Activity
Across the data below, state how many lines hold "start", and reply with nothing but that number.

Given material below:

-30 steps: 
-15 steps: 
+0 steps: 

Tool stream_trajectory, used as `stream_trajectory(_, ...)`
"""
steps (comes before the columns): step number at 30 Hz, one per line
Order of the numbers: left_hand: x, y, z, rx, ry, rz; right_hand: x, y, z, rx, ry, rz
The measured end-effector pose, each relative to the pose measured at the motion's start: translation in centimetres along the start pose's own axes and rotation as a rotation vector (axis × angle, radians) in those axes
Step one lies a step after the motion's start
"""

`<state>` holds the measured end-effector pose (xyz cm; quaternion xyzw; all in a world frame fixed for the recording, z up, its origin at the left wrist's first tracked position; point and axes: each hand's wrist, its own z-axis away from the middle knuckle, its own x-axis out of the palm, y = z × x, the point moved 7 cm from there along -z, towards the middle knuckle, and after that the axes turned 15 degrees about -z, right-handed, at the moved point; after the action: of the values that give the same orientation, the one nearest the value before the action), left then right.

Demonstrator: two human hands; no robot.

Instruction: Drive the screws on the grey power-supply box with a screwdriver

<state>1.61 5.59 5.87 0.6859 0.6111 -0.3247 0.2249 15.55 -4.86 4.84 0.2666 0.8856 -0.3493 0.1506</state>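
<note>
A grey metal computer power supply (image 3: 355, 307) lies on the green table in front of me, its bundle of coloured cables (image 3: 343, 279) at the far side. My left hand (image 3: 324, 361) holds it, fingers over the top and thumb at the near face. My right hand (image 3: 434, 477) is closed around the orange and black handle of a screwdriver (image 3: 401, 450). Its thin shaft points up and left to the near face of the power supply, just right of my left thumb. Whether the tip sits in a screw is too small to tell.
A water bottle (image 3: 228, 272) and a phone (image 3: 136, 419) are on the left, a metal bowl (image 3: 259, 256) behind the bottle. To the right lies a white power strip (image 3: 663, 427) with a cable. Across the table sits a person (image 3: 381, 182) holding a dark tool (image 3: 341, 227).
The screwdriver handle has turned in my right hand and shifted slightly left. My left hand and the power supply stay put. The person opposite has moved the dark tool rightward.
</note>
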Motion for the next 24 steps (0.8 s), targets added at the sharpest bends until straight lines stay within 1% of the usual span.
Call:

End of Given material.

Exercise response
2